St John's College I.40 (James 331)
Elizabeth Elstob (transcr.), Anglo-Saxon Homily on St Cuthbert. English, Old English and Latin, 1709
St John's College I.37 (James 330)
Treatises on experimental and observational science. Latin, 1623
According to Cowie, this is 'evidently the common-place book of a student at Rome, at the beginning of the 17th century'
St John's College I.36 (James 329)
Tractatus de habitibus vitiosis. Latin, seventeenth century
'Tractatus de habitibus vitiosis', in sixty meditations. No date, but apparently of the early seventeenth century. An 'index' (properly a table of contents) has been prepared at the end, but since the work has never been foliated no pagination has here been attempted.
St John's College I.34 (James 328, Wagstaff 3475)
John Comenius, 'In Januam rerum', etc. Latin, c. 1643
Jan Amos Komensky alias John Comenius (1592-1670): an apparently complete version of the work published in incomplete form by G. H. Turnbull as Two pansophical works by John Amos Comenius (Prague, 1951).
St John's College I.33 (James 327, Wagstaff 3496)
Sir William Cornwallis the younger, Encomium of Richard III. English, before 1611
St John's College I.32 (James 326, Wagstaff 3489
John Cowell, 'Interpreter or Vocabularie'. English, c. 1613
St John's College I.31 (James 325, Wagstaff 3494)

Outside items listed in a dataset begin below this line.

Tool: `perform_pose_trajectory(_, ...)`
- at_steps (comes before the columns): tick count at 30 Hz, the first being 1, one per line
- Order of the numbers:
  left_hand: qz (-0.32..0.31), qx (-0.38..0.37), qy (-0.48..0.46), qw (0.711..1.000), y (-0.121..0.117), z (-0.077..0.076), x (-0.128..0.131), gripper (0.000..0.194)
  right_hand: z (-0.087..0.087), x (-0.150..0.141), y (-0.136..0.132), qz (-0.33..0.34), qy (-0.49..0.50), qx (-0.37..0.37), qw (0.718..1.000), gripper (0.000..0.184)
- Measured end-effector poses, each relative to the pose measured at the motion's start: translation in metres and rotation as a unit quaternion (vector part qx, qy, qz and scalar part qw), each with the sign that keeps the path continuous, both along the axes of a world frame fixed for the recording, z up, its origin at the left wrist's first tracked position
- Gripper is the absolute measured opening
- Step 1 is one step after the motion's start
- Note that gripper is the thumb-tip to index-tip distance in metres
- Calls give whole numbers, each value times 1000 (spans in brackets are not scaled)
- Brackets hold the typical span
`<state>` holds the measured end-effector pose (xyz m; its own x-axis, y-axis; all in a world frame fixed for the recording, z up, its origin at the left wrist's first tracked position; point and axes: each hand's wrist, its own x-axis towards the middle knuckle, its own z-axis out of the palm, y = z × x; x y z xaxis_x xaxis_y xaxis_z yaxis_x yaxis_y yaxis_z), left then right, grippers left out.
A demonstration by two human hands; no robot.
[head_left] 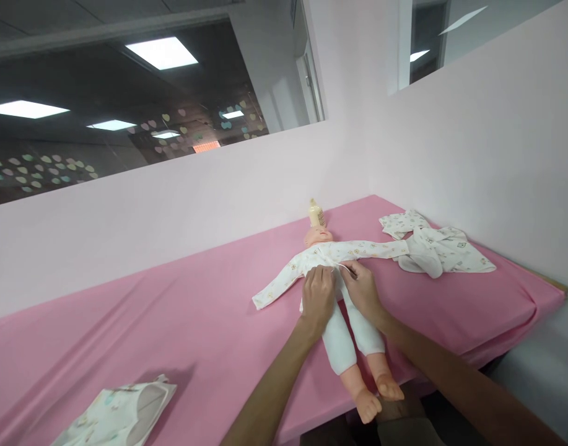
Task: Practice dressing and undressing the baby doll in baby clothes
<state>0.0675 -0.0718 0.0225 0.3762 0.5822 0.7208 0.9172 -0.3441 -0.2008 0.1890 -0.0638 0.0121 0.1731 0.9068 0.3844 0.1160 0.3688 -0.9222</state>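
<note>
Both hands rest on a baby doll [339, 297] lying face-up on the pink table [172, 322]: left hand [318, 293] curled flat on its belly, right hand [362, 288] pinching a white tie [343, 267] of its printed top [332, 255], a bottle [316, 213] just beyond the doll's head.

The doll [339, 297] lies on its back on the table [172, 322], feet at the near edge. Behind its head stands a bottle [316, 214]. Right of the doll lies a heap of clothes [432, 248]; far left, at the near edge, a folded garment [119, 415].
</note>
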Motion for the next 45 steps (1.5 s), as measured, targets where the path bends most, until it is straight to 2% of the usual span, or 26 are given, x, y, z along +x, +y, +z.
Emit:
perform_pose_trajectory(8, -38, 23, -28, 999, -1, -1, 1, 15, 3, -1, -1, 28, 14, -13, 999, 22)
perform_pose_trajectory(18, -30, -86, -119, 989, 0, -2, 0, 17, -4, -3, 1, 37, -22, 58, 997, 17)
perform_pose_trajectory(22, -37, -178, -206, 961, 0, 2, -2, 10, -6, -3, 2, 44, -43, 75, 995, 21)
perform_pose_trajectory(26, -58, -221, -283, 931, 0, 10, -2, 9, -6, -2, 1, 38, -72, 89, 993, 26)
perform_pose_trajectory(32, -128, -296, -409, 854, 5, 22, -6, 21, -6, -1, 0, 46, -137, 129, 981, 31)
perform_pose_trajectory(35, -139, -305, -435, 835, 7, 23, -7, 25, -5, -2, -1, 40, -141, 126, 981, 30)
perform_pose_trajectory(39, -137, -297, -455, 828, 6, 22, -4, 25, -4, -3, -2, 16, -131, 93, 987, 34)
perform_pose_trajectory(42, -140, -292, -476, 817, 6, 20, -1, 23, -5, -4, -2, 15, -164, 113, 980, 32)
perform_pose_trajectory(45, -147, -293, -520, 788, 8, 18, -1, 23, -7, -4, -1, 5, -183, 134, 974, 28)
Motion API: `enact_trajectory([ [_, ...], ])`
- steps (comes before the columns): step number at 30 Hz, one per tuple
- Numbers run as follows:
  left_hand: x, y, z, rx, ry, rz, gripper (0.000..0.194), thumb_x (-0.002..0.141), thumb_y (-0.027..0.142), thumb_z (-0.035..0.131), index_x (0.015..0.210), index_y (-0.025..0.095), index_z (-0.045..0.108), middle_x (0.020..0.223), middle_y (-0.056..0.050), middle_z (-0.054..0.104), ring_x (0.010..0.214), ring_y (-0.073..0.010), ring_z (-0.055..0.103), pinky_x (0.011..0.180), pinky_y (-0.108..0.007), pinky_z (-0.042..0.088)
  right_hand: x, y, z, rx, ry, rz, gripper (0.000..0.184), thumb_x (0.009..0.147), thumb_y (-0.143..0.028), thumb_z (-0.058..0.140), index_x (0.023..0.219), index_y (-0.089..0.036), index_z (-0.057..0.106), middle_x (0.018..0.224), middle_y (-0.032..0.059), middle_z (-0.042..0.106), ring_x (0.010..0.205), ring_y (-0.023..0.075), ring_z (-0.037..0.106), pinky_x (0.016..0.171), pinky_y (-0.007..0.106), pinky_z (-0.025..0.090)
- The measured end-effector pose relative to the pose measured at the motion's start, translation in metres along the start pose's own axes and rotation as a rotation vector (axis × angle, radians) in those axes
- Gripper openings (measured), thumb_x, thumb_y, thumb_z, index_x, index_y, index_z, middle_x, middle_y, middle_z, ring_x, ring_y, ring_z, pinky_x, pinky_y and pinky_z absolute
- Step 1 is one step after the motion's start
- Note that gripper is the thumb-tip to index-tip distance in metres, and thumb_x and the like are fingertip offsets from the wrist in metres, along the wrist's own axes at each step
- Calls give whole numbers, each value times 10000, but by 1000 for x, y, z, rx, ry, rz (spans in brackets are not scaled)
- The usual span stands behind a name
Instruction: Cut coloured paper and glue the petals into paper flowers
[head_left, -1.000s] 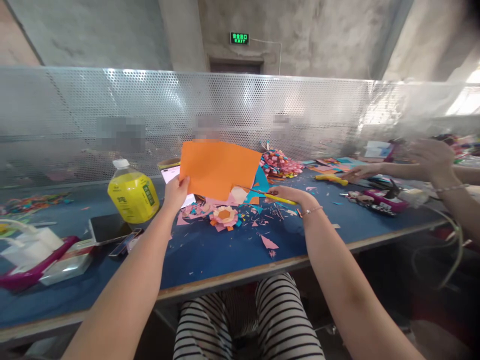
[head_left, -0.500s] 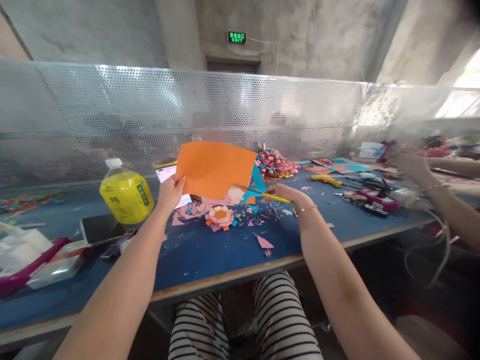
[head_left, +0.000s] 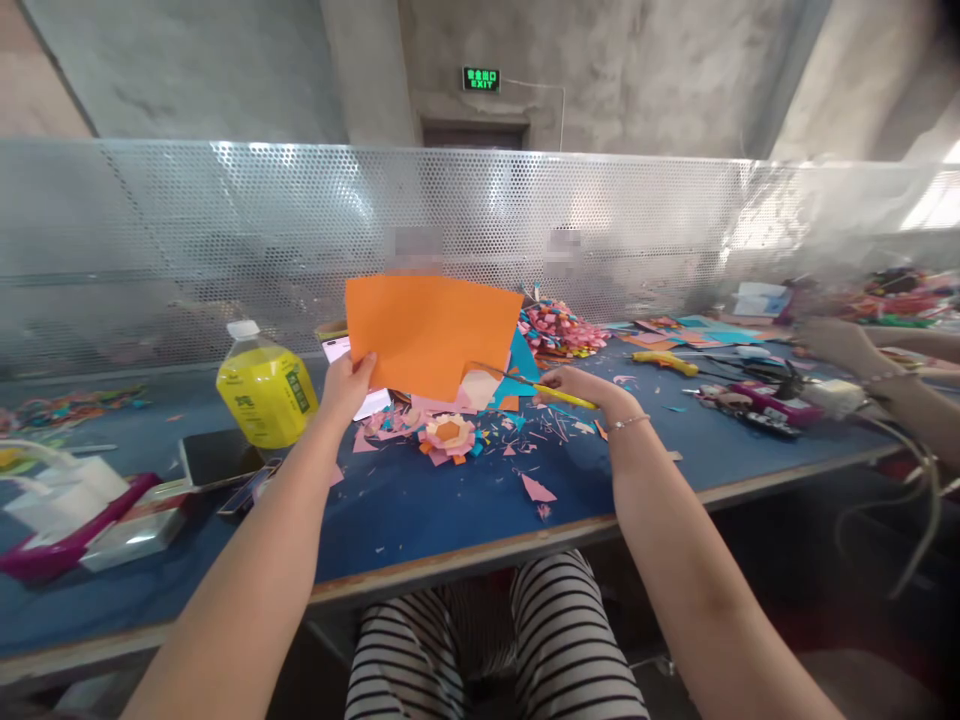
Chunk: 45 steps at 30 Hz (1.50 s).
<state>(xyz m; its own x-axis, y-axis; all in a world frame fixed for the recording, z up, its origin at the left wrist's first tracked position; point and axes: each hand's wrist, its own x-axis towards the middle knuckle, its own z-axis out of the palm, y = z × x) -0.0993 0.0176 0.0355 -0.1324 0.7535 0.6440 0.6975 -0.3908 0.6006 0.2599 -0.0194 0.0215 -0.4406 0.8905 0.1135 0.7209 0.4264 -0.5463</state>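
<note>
Gripping the orange sheet (head_left: 431,335) at its lower left edge with the left hand (head_left: 351,385), thumb pressed to the near face. Clasping the yellow-handled tool (head_left: 566,395) in the right hand (head_left: 581,386), fingers closed around it, well apart from the left. Pointing its thin dark end leftward to the sheet's lower right part; too small to tell the exact kind of tool or whether open or shut. Wearing a bracelet (head_left: 627,423) on the right wrist.

Holding the sheet raised and tilted over the far part of the blue table (head_left: 412,520), with a pale paper piece (head_left: 480,388) by the tool's end and blue paper (head_left: 521,365) showing past the sheet's right edge. Seeing a layered paper flower (head_left: 448,432) on the table below the sheet, among small scraps (head_left: 538,488). Showing beyond, to the right, a heap of pink and blue strips (head_left: 559,328), then a yellow device (head_left: 664,361). Finding a bottle of yellow liquid (head_left: 266,390) upright to the left, near a dark flat device (head_left: 217,458). Glimpsing another person's hand (head_left: 836,342), blurred, at far right.
</note>
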Motion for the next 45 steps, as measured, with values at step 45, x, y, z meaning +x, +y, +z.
enact_trajectory([
  [45, 1, 10, -5, 188, -17, 13, 422, 779, 388, 386, 993, 111, 621, 952, -116, 670, 882, -242, 606, 725, -285, 450, -2, -17, 4, 6, -41, -63, 420, 704, -565, 513, 670, -148, 549, 602, -21, 416, 557, 83, 334, 534, 243, 259],
])
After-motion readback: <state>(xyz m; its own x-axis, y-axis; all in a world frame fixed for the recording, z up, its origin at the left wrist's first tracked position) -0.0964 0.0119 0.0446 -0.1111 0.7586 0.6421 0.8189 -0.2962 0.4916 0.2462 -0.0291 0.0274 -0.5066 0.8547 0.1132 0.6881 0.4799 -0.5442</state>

The State of Europe. English, c. 1604
'History of Europe etc about the year 1602' (eighteenth-century hand at p. i). Beg.: 'Whereas your lordship as oft hertofore even in the late Queens tyme ...'; ends: 'In which I yett should desyre some tymes to bee, if not a carefull actor, at least a curyous spectator'. Covering in a less than straightforward argument many aspects of European society, economics, learning and politics, the author refers at p. 32 to a work by Anthony Bacon, 'a wyse gentleman'.
St John's College I.30 (James 324, Wagstaff 3492)

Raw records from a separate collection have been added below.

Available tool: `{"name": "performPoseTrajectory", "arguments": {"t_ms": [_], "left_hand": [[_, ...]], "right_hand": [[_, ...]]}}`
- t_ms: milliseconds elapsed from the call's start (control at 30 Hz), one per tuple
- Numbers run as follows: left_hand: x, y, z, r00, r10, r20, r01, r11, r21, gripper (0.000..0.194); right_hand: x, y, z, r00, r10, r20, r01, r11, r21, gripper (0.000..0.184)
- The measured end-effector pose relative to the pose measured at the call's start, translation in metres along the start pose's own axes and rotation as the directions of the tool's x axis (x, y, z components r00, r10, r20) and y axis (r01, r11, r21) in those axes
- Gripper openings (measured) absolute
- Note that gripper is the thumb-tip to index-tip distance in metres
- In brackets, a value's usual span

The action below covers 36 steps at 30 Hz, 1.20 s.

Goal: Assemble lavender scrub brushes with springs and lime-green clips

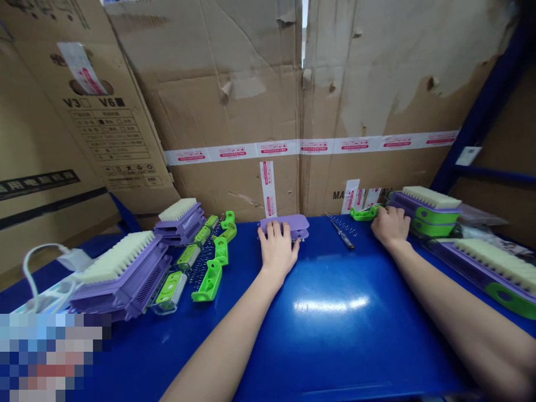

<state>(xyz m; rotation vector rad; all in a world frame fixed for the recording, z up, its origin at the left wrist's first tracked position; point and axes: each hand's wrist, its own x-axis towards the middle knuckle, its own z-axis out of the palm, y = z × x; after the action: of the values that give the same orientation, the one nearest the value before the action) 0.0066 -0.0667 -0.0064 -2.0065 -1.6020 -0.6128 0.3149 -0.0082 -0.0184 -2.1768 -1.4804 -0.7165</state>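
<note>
My left hand (277,248) rests over a flat purple plastic part (298,223) at the back middle of the blue table. Its fingers lie on top and the thumb is against the near right side, gripping it. Further right, my right hand (391,226) has its fingers curled at the right end of a green plastic piece (362,214); the fingertips are partly hidden. Between the hands lie a screwdriver (344,237) and several small springs (347,228).
At left stand purple parts with cream sponge (119,257), green-and-clear pieces (171,290), springs (202,261) and green pieces (209,282). Purple-and-green sponge heads (435,215) are stacked at right. Cardboard (234,111) walls the back. A white plug (75,259) sits far left.
</note>
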Motion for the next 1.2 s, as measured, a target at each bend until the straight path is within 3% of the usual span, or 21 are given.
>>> {"name": "performPoseTrajectory", "arguments": {"t_ms": [300,633,900,1100,1200], "left_hand": [[0.001,0.000,0.002,1.000,0.016,0.006,-0.016,1.000,0.019,0.053],[0.016,-0.007,0.005,0.998,0.066,0.013,-0.066,0.998,-0.001,0.048],[0.032,-0.021,0.019,0.993,0.112,0.040,-0.112,0.994,-0.005,0.046],[0.041,-0.023,0.025,0.994,0.102,0.033,-0.102,0.995,-0.007,0.045],[0.046,-0.027,0.028,0.994,0.102,0.042,-0.101,0.995,-0.020,0.044]], "right_hand": [[0.008,0.004,0.008,0.997,0.058,0.056,-0.058,0.998,0.003,0.036],[0.013,0.005,0.007,0.997,0.078,-0.022,-0.074,0.988,0.136,0.033],[0.022,0.009,0.013,0.985,0.134,-0.113,-0.098,0.956,0.278,0.032],[0.028,0.011,0.012,0.956,0.093,-0.278,-0.001,0.950,0.312,0.029],[0.023,-0.004,0.003,0.893,-0.141,-0.427,0.287,0.909,0.301,0.026]]}}
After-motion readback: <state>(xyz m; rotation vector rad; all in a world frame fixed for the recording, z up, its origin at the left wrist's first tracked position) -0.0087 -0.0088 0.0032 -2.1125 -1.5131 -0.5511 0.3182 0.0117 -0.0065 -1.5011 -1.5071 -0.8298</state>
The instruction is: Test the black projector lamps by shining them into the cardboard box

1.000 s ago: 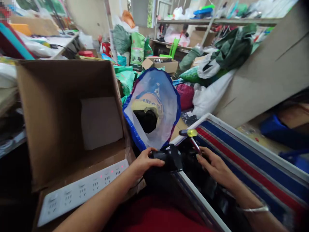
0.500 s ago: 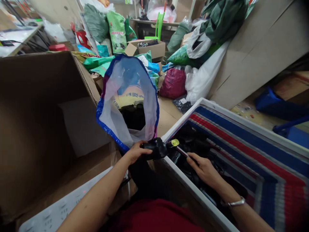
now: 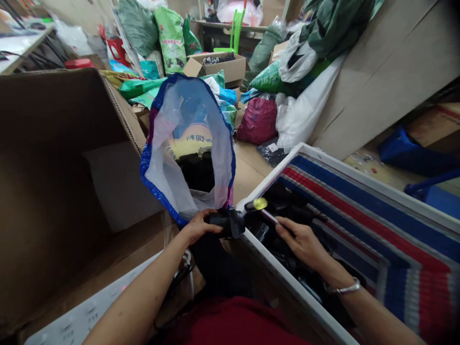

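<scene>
My left hand [image 3: 197, 227] is closed around a black, roughly cylindrical housing [image 3: 227, 223] with a wider collar at its right end; its exact kind is unclear. It is held over the near left edge of a white-rimmed bin [image 3: 268, 261]. In my right hand [image 3: 300, 242] is the thin handle of a small hammer [image 3: 260, 204] with a black and yellow head. That head is just up and right of the housing, with a small gap between them. Black parts [image 3: 287, 206] lie in the bin below my right hand.
An open woven sack [image 3: 154, 175] with dark items inside stands ahead. To the left is a large cardboard box [image 3: 46, 143]. Striped cloth [image 3: 359, 201] lines the bin. Behind are a maroon sack [image 3: 258, 122], a parts carton [image 3: 230, 68] and a green chair [image 3: 236, 33].
The hammer head has risen slightly and come away from the housing. My left hand and the housing have shifted a little left. The view has also moved slightly.
</scene>
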Demonstrator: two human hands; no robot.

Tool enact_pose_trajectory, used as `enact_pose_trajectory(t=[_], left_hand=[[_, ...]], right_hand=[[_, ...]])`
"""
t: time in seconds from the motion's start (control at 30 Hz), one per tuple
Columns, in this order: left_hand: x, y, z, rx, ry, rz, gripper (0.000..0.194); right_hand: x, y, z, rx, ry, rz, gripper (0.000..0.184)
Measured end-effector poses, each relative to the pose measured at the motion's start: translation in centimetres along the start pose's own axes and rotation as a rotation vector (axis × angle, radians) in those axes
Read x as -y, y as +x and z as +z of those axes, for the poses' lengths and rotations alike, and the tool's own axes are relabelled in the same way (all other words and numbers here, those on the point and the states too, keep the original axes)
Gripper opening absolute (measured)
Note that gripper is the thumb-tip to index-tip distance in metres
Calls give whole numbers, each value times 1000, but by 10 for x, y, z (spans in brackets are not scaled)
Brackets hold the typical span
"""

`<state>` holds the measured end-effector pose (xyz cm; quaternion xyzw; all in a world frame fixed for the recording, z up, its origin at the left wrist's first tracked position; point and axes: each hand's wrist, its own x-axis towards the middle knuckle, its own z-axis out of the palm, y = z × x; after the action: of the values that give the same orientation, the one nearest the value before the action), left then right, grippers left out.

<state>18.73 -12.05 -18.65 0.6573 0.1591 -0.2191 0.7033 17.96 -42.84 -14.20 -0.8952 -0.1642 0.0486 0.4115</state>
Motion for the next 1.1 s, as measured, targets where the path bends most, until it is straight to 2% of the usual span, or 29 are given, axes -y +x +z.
enact_pose_trajectory(t=[0.07,0.1,0.13,0.2,0.27,0.3,0.33,0.43,0.57,0.67,0.77,0.87,0.97,1.1], left_hand=[[0,0,0,2,-6,-1,55],[1,0,-1,0,-9,-4,55],[1,0,-1,-4,-12,-6,56],[3,-1,-2,-17,-16,-14,58],[4,-2,-2,-25,-25,-27,60],[4,-2,-2,-26,-33,-36,61],[5,-2,-2,-25,-46,-46,62],[3,-4,0,-18,-102,-87,55],[-8,-12,3,-2,-201,-159,39],[-22,-26,4,31,-286,-208,39],[-34,-45,4,30,-340,-215,42],[-38,-62,7,-33,-324,-151,42],[-38,-73,14,-165,-227,-42,47],[-41,-86,33,-396,-21,66,71]], right_hand=[[10,-1,-4,-215,59,-2,34],[13,-2,-3,-283,88,-13,34],[13,-4,0,-292,107,-25,33],[6,-8,11,-136,90,-17,31],[-7,-11,22,96,29,53,30],[-13,-12,26,157,13,100,30],[-18,-12,28,158,22,144,30],[-22,-8,29,26,128,237,32],[-7,1,22,-40,271,298,37],[8,7,21,-104,389,312,37],[24,15,22,-190,414,265,40],[50,22,23,-266,399,200,39],[85,29,26,-351,313,92,38],[119,36,43,-451,126,-157,30]])
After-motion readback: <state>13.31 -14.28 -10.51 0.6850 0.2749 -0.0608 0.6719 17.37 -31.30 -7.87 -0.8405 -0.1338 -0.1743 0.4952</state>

Proceedings against Mary Queen of Scots. English, c. 1587
'A Declaration of the proceadynges against the Quene of Scottes'. A contemporary account of the process at law against Mary Stuart, with related material and a collection of sermons and notes for sermons probably compiled by or for Richard Fletcher (d. 1596), Dean of Peterborough and afterwards Bishop of Bristol, Exeter and London, who according to Thomas Baker 'was present and rather over active at the execution of the Queen of Scotts' (fo. 18v).
St John's College I.29 (James 323)
Thomas Lee (or Lea), 'The Discovery and recoverie of Ireland'. English, [1599]
St John's College I.27 (James 322)
History of the Life and Death of Mary Queen of Scots. English, seventeenth century
'The Historie of the Lamentable Life and Deplorable Deathe of Marie Queene of Scotts', c. 1630.